Wie schon 2005 wird im Wörterverzeichnis nur noch die Hybridschreibung Orthografie, orthografisch benutzt, im gesamten ersten Teil des Werkes aber weiterhin Orthographie und orthographisch. Bei Photosynthese wird die traditionelle fachsprachliche Schreibung empfohlen, bei Phonetik (neu Fonetik) nicht.
Neue Skurrilitäten trüben das Bild gleich wieder ein
Die Kennzeichnung reformierter und nichtreformierter Schreibweisen ist nicht immer gelungen. Die Wendung „um ein Vielfaches“ müßte blau gedruckt sein, denn der alte Duden wollte kurioserweise nur Kleinschreibung zulassen. Auch „Aupair“ ist neu und „zurzeit“ wenigstens für Deutschland. Dagegen ist der Blaudruck bei einigen Wörtern wie ernst nehmen oder der Drittletzte (,der Leistung nach') unbegründet, die Schreibweisen sind die alten. Die „spät Gebährende“ ist leider kein Druckfehler, denn es folgt sogleich die alternative Schreibweise „Spätgebährende“.

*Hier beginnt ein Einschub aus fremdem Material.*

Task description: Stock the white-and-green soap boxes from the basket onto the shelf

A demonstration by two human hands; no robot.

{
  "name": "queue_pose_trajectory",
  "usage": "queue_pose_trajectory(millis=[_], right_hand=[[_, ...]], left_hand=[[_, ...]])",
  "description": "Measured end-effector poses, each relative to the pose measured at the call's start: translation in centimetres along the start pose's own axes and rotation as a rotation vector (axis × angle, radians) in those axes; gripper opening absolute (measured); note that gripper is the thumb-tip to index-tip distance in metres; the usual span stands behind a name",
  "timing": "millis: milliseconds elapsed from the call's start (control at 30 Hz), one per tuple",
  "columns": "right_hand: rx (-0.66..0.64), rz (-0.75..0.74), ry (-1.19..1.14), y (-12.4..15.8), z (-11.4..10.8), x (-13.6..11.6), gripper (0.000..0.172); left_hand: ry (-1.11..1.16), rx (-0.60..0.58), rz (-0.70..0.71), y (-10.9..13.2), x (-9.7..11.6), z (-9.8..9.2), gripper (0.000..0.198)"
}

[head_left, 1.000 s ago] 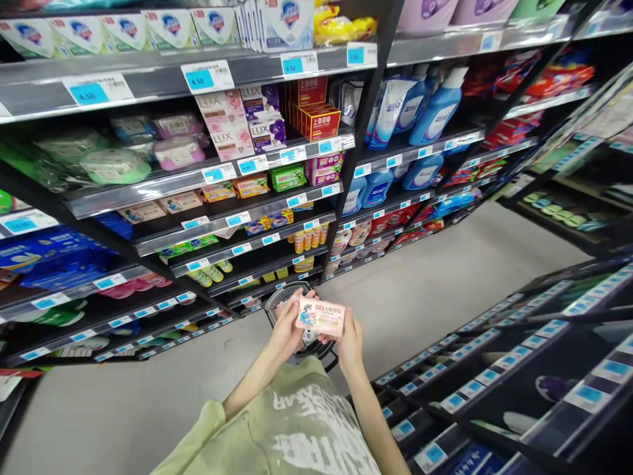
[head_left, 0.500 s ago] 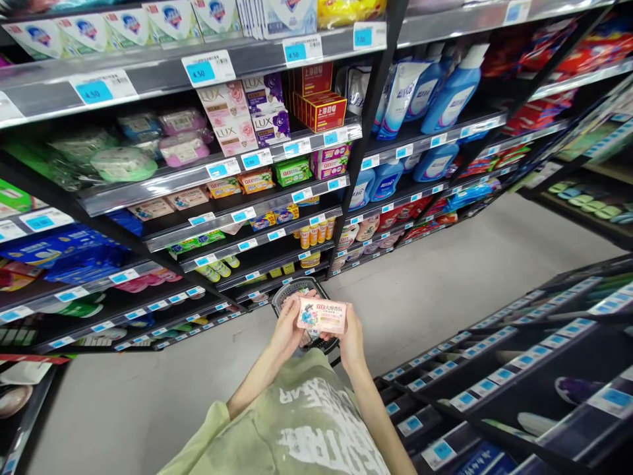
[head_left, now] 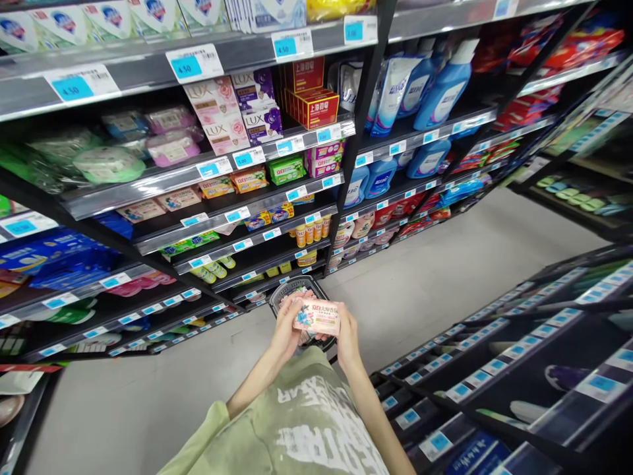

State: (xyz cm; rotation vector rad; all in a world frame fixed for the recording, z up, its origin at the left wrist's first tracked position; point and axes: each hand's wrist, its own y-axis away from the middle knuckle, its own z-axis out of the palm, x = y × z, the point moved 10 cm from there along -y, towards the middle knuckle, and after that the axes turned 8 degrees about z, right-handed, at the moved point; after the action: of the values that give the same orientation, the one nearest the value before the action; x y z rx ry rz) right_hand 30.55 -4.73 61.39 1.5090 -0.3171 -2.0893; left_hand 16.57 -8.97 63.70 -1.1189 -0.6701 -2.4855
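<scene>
A pink soap pack (head_left: 317,316) with a floral print is held level in front of my body, its printed face turned up toward me. My left hand (head_left: 287,326) grips its left end, and my right hand (head_left: 348,333) grips its right end. Some fingers of both hands are hidden behind the pack. Below and behind it is a dark shopping basket (head_left: 279,289), mostly covered by my hands; its contents are hard to make out.
Shelves ahead hold LUX boxes (head_left: 217,115), red soap boxes (head_left: 316,109), similar pink packs (head_left: 179,198) and blue bottles (head_left: 445,86). Another shelf unit (head_left: 482,376) with price tags rises close on the right. Grey floor (head_left: 445,257) runs between them.
The view has shifted slightly, so the shelves appear a little further left. The soap pack stays in both hands and has moved slightly left in the picture.
</scene>
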Motion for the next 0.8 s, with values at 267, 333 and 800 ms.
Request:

Insgesamt dokumentiert der Wahrig trotz mancher Versehen recht zuverlässig die von den Kultusministern jüngst verordnete Schulorthographie. Sie stellt der deutschen Sprachwissenschaft kein gutes Zeugnis aus. Die weiteren Verhandlungen des Rechtschreibrates müssen zeigen, ob die Reparaturarbeiten zu einem erträglichen Abschluß gebracht werden können. Man sieht zwar, daß die Richtung einigermaßen stimmt, aber Sinn und Verstand kehren nur in Trippelschritten zurück, und neue Skurrilitäten trüben das Bild gleich wieder ein. Eine durchgreifende Verabschiedung von den Fehlern der Reform wird dadurch erschwert, daß noch zu viele Altreformer mitzuentscheiden haben, darunter der Ratsvorsitzende selbst, der bei jeder Gelegenheit verkündet, eine Rücknahme der Reform komme nicht in Frage. Er will, wie er auch hier wieder verkündet, die Gesellschaft mit der Rechtschreibreform „versöhnen“. Daraus kann unter den gegebenen Umständen nichts werden.